Please retype the data below line for line and leave out every picture.

→ **DATASET EXTRACT**:
################

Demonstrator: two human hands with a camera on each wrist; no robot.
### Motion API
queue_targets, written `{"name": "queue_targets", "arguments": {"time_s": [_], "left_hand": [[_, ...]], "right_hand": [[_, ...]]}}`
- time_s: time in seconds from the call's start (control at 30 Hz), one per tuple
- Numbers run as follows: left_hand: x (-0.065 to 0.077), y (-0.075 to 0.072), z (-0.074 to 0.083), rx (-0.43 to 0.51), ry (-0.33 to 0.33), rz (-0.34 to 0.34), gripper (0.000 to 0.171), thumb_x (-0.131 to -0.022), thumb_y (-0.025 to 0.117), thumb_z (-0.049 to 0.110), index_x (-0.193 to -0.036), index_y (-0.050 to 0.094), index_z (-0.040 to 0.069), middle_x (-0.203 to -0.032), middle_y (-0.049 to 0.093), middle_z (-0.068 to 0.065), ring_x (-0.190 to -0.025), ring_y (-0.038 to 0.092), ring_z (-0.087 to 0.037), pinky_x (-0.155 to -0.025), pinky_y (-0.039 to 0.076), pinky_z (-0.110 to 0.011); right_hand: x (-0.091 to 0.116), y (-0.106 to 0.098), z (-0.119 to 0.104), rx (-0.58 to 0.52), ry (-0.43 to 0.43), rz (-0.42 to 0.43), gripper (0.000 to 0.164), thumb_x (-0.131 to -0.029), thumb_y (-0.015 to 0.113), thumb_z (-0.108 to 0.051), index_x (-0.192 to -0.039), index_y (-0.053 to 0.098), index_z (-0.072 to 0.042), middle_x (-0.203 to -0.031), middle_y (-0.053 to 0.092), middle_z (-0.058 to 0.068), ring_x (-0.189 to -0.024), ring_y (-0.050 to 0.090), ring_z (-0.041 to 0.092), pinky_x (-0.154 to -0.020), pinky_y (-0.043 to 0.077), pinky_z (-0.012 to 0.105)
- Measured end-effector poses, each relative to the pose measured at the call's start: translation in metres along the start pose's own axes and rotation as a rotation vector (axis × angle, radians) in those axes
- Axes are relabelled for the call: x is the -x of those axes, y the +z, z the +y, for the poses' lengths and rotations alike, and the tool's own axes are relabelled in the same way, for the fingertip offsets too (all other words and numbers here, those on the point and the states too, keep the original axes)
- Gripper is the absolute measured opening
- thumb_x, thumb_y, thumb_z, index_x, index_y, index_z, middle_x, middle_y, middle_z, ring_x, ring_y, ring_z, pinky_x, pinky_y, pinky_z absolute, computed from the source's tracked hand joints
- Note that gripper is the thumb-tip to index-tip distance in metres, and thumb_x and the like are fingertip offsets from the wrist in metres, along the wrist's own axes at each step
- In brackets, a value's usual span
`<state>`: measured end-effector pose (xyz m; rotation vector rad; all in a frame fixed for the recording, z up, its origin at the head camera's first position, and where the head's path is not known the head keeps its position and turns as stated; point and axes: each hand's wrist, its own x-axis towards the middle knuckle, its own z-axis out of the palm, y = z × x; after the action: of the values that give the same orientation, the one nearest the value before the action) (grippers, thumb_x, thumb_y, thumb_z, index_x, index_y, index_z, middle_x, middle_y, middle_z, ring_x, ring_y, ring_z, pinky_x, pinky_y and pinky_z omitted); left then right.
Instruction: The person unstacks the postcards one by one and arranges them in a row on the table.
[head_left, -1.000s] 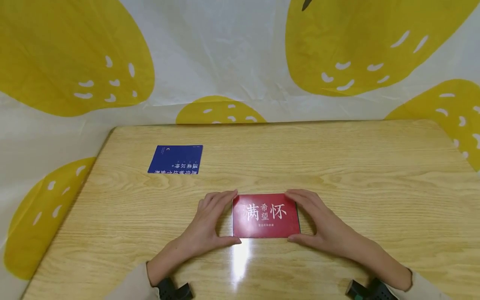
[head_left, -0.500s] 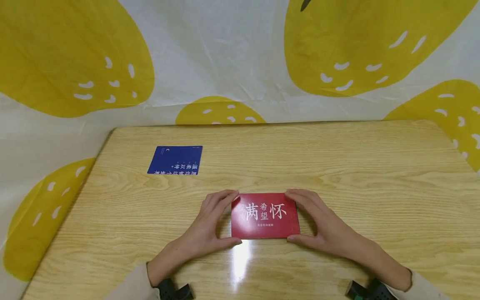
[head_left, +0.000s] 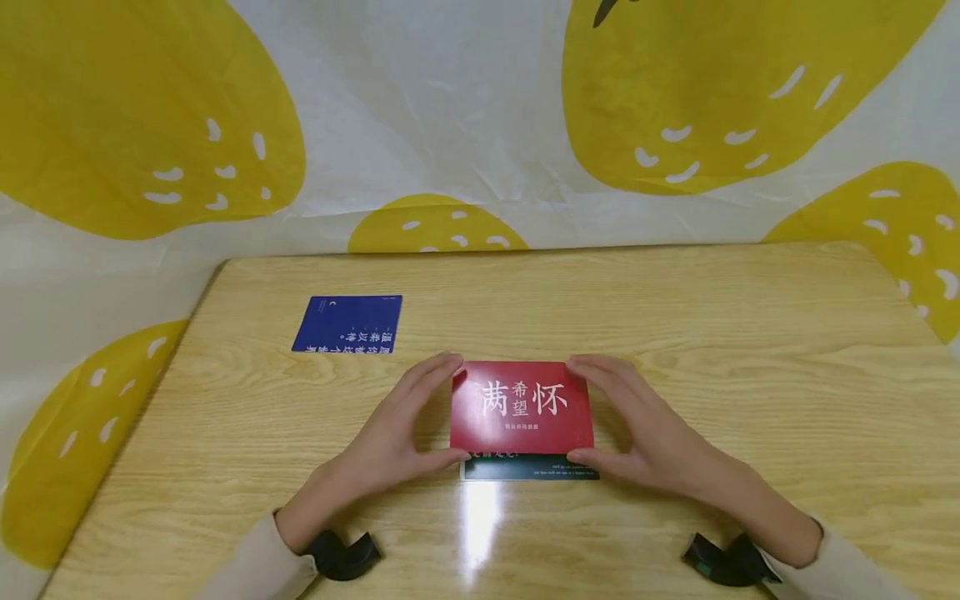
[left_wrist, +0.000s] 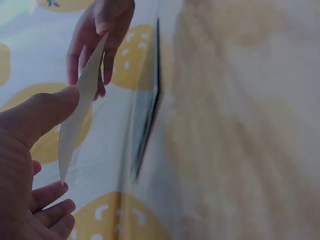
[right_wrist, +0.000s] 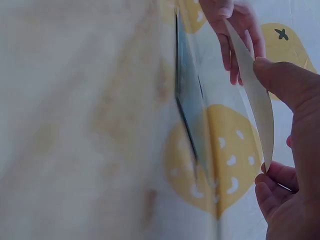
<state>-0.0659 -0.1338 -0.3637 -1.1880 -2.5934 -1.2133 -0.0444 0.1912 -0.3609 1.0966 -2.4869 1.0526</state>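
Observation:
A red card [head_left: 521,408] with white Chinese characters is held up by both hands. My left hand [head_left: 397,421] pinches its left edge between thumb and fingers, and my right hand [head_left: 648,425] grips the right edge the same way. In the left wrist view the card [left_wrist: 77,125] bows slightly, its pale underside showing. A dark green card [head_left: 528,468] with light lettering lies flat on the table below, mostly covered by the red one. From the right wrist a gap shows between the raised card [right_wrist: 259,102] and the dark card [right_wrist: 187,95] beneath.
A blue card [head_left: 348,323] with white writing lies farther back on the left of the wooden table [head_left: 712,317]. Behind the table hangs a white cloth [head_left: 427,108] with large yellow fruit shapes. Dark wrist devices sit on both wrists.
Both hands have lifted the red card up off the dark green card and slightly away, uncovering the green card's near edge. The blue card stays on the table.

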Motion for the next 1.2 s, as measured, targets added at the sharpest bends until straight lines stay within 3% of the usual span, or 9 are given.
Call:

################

→ **RESULT OF THE TASK**:
Demonstrator: two human hands with a camera on each wrist; no robot.
### Motion API
queue_targets, written `{"name": "queue_targets", "arguments": {"time_s": [_], "left_hand": [[_, ...]], "right_hand": [[_, ...]]}}`
- time_s: time in seconds from the call's start (control at 30 Hz), one per tuple
- Numbers run as follows: left_hand: x (-0.065 to 0.077), y (-0.075 to 0.072), z (-0.074 to 0.083), rx (-0.43 to 0.51), ry (-0.33 to 0.33), rz (-0.34 to 0.34), gripper (0.000 to 0.171), thumb_x (-0.131 to -0.022), thumb_y (-0.025 to 0.117), thumb_z (-0.049 to 0.110), index_x (-0.193 to -0.036), index_y (-0.050 to 0.094), index_z (-0.040 to 0.069), middle_x (-0.203 to -0.032), middle_y (-0.049 to 0.093), middle_z (-0.068 to 0.065), ring_x (-0.190 to -0.025), ring_y (-0.038 to 0.092), ring_z (-0.087 to 0.037), pinky_x (-0.155 to -0.025), pinky_y (-0.039 to 0.076), pinky_z (-0.110 to 0.011); right_hand: x (-0.091 to 0.116), y (-0.106 to 0.098), z (-0.119 to 0.104), rx (-0.58 to 0.52), ry (-0.43 to 0.43), rz (-0.42 to 0.43), gripper (0.000 to 0.164), thumb_x (-0.131 to -0.029), thumb_y (-0.015 to 0.113), thumb_z (-0.108 to 0.051), index_x (-0.192 to -0.039), index_y (-0.053 to 0.098), index_z (-0.072 to 0.042), middle_x (-0.203 to -0.031), middle_y (-0.053 to 0.092), middle_z (-0.058 to 0.068), ring_x (-0.189 to -0.024), ring_y (-0.050 to 0.090), ring_z (-0.041 to 0.092), pinky_x (-0.154 to -0.020), pinky_y (-0.043 to 0.077), pinky_z (-0.012 to 0.105)
- Measured end-effector poses, each relative to the pose measured at the call's start: translation in metres along the start pose's own axes and rotation as a rotation vector (axis × angle, radians) in those axes
- Axes are relabelled for the call: x is the -x of those axes, y the +z, z the +y, for the poses' lengths and rotations alike, and the tool's own axes are relabelled in the same way, for the fingertip offsets too (all other words and numbers here, those on the point and the states too, keep the original axes)
- Gripper is the absolute measured opening
- thumb_x, thumb_y, thumb_z, index_x, index_y, index_z, middle_x, middle_y, middle_z, ring_x, ring_y, ring_z, pinky_x, pinky_y, pinky_z absolute, computed from the source's tracked hand joints
- Note that gripper is the thumb-tip to index-tip distance in metres, and thumb_x and the like are fingertip offsets from the wrist in metres, along the wrist's own axes at each step
- In brackets, a value's usual span
`<state>`: measured end-effector pose (xyz m; rotation vector rad; all in a frame fixed for the recording, z up, its origin at the head camera's first position, and where the head's path is not known the head keeps its position and turns as stated; point and axes: each hand's wrist, its own x-axis towards the middle knuckle, its own z-axis out of the palm, y = z × x; after the action: of the values that give the same orientation, the one nearest the value before the action) (grippers, thumb_x, thumb_y, thumb_z, index_x, index_y, index_z, middle_x, middle_y, middle_z, ring_x, ring_y, ring_z, pinky_x, pinky_y and pinky_z omitted); left then right.
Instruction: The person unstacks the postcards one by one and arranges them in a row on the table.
[head_left, -1.000s] 
[head_left, -0.500s] 
[head_left, +0.000s] 
[left_wrist, +0.000s] 
[right_wrist, +0.000s] 
<state>-0.0659 -0.1338 -0.3637 -1.1880 -2.5934 -1.2133 -0.0444 0.1912 -0.3609 1.0966 -2.4869 1.0526</state>
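Observation:
A red card [head_left: 521,408] with white Chinese characters is held up by both hands. My left hand [head_left: 397,421] pinches its left edge between thumb and fingers, and my right hand [head_left: 648,425] grips the right edge the same way. In the left wrist view the card [left_wrist: 77,125] bows slightly, its pale underside showing. A dark green card [head_left: 528,468] with light lettering lies flat on the table below, mostly covered by the red one. From the right wrist a gap shows between the raised card [right_wrist: 259,102] and the dark card [right_wrist: 187,95] beneath.
A blue card [head_left: 348,323] with white writing lies farther back on the left of the wooden table [head_left: 712,317]. Behind the table hangs a white cloth [head_left: 427,108] with large yellow fruit shapes. Dark wrist devices sit on both wrists.
Both hands have lifted the red card up off the dark green card and slightly away, uncovering the green card's near edge. The blue card stays on the table.
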
Motion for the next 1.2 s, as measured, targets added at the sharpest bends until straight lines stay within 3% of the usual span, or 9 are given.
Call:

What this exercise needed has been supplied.